About half of the mammalian megafauna species — loosely
defined as those tipping the scales at 44 kilograms or more — have died out in
the past 50,000 years, says Anthony D. Barnosky, a paleoecologist at the
University of California, Berkeley. That leaves only about 180 non-human
mammalian species of that size on Earth today, he reports in the Aug. 12 Proceedings of the National Academy of
Sciences.
Between 50,000 and 7,000 years ago, a series of megafauna
extinctions swept the planet. The timing of those die-offs, particularly those
in Australia (SN: 1/20/07, p. 38) and some Caribbean islands (SN: 10/29/05, p. 275) suggests that the spread of humans played a large
role in the losses. Indeed, Barnosky notes, most megafauna didn’t die out until
human population worldwide began to rise steeply between 15,500 and 11,500
years ago.
Near the end of the last ice age, just as the largest wave
of extinctions began, humans and other large mammals were consuming most of the
fruits of the planet’s natural productivity, Barnosky contends. After the other
large creatures died out, humans were poised to take advantage of the newly
available natural resources, but a 1,300-year-long cold spell called the
Younger Dryas period intervened, dropping natural productivity and constraining
megafauna population growth.
When climate warmed at the end of the Younger Dryas, about
11,500 years ago, human numbers began to swell dramatically, Barnosky says.
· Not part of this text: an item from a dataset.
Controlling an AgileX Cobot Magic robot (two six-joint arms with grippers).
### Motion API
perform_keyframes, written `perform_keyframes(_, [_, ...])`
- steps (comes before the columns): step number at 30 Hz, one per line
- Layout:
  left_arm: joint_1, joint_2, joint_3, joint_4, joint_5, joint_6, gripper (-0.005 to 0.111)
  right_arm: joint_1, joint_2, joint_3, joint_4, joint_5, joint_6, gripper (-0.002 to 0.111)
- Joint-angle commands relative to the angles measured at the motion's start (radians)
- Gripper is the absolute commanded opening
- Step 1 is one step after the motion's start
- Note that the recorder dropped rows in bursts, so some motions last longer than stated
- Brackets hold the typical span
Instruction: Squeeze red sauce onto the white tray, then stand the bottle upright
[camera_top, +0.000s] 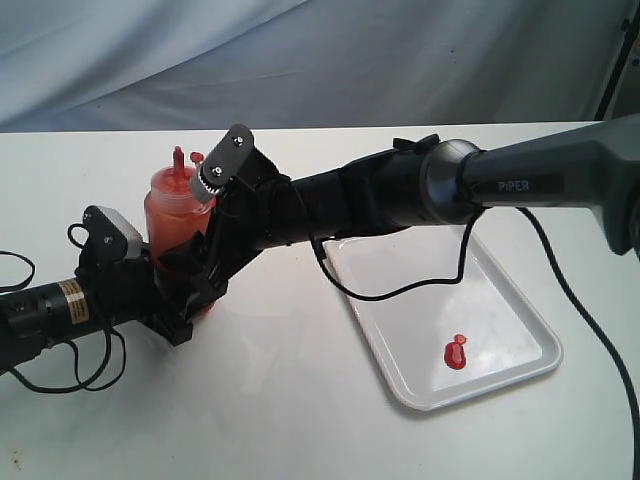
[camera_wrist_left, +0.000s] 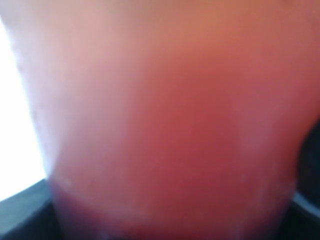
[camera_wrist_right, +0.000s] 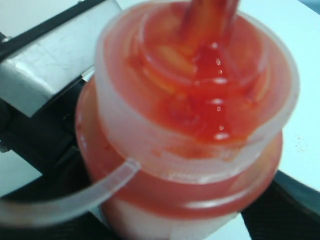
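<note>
Gently loosen left gripper (camera_top: 176, 308), clamped low on upright bottle (camera_top: 166, 214) beside tray (camera_top: 500, 300). Back right gripper (camera_top: 202, 272) off level; cannot tell its hold.

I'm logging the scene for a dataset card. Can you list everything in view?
bottle: one, translucent and red-stained with a red nozzle, upright on the table at the left of the exterior view
sauce: one red blob on the tray, more inside the bottle
tray: one, white, on the table at the right
table: one, white, under everything
cables: several, black, one across the tray, others at the left edge
cloth: one, grey-blue, behind the table
left gripper: one, black, at the bottle's lower part, grip unclear
right gripper: one, black, reaching across to the bottle, grip unclear
</note>
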Motion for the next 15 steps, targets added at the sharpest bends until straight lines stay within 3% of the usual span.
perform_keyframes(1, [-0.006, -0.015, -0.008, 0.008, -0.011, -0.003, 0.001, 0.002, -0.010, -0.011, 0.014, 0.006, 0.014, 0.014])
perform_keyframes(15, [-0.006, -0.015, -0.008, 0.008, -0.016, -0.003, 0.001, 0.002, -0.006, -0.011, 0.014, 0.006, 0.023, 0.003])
Nevertheless, megafauna biomass, including that of humans, didn’t reach pre-extinction levels until around 400 years ago, just before the
beginning of the Industrial Revolution. Since then, human population has
continued to grow at an ever-increasing rate, a trend directly attributable to human
use of fossil fuels, Barnosky contends.
The energy stored in fossil fuels — essentially solar energy
stored by plants long ago — is supplementing that falling as sunlight on
Earth’s surface today. And, Barnosky notes, fossil fuels aren’t limitless: Some
projections indicate that easily recovered oil will run out in around 50 years
at the current rate of use, and coal will be used up in another 2,000 years or
so. If humans haven’t discovered alternative sources of energy by then,
populations of all megafauna — and particularly those of humans — will crash.
Homo sapiens is
fabulously successful by ecological standards, Stanford biologists Paul Ehrlich
and Robert Pringle comment in the Aug 12. Proceedings
of the National Academy of Sciences. Not only does
the human species boast an as-yet-unchecked population growth, it has spread to
all corners of the globe and vanquished many of its predators, competitors and parasites,
they note. Previous studies suggest that humans alone consume almost a quarter
of the planet’s natural productivity, often at the expense of other species (SN: 10/13/07, p. 235).
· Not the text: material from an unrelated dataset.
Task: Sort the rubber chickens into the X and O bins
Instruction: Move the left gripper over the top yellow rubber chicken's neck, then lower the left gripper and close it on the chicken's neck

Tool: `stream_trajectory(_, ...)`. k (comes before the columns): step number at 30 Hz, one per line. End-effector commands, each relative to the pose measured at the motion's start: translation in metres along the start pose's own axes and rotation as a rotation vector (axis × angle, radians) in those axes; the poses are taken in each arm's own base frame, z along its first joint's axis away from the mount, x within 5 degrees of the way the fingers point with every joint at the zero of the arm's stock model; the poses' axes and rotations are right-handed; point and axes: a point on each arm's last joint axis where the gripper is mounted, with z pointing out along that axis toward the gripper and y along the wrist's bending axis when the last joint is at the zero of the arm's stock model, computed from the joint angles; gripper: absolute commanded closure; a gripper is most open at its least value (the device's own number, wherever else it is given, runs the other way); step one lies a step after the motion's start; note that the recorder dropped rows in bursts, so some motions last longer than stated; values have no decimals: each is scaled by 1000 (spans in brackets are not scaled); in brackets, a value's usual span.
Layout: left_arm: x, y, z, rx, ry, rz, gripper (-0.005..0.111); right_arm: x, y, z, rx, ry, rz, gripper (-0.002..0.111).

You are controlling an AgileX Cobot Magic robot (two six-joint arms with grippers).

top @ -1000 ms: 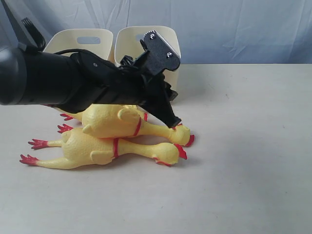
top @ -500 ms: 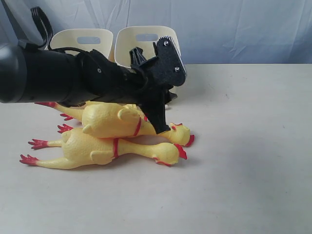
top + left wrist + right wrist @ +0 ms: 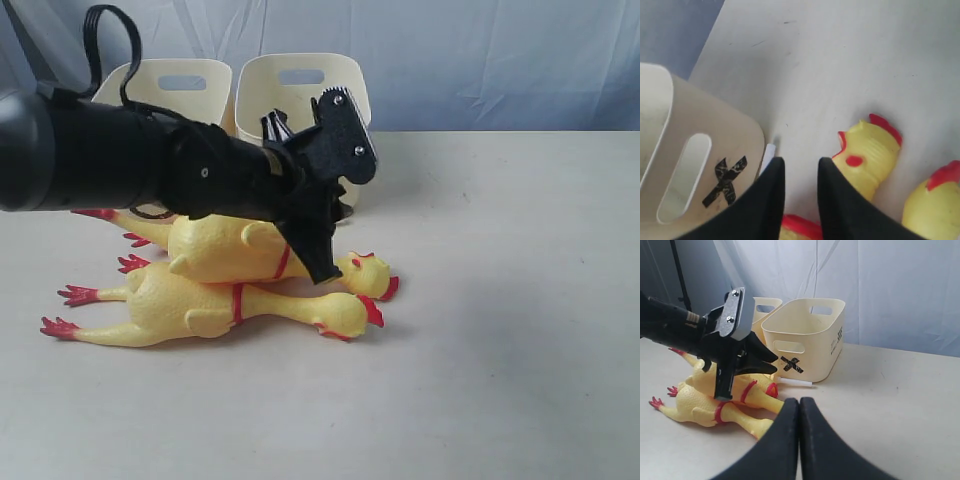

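Observation:
Two long yellow rubber chickens lie side by side on the table, the front one [image 3: 200, 305] and the middle one [image 3: 230, 250], heads pointing right. A third chicken [image 3: 140, 228] shows only legs behind my left arm. My left gripper [image 3: 328, 255] hangs open over the middle chicken's neck, its fingers [image 3: 775, 190] apart with bare table between them and a red chicken part [image 3: 800, 225] low in the gap. A chicken head [image 3: 870, 150] lies beside one finger. The X bin [image 3: 300, 85] stands behind, the other bin [image 3: 170, 85] to its left, mark hidden. My right gripper [image 3: 799, 401] is shut and empty.
A small white strip [image 3: 795, 382] lies on the table at the foot of the X bin [image 3: 810, 337]. My left arm [image 3: 110, 160] spans the left half of the scene above the chickens. A pale curtain hangs behind the bins.
My left gripper has turned and dipped, its lower finger swinging left and down towards the middle chicken's neck. The chickens and bins have not moved.

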Motion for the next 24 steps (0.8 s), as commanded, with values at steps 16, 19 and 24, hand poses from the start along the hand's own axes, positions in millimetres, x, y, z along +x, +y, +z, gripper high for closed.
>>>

And biodiversity isn’t likely to improve in the near future,
the researchers note. Today’s rate of species die-offs is likely thousands of
times higher than long-term rates experienced during past geological ages. Not
only that, they say, human dominance of many ecosystems will probably stifle
the evolution of large creatures — ones that typically are highly mobile and
require large habitats — for the foreseeable future. “The fate of biological
diversity for the next 10 million years will almost certainly be determined
during the next 50 to 100 years by the activities of a single species,” Homo sapiens, Ehrlich and Pringle propose.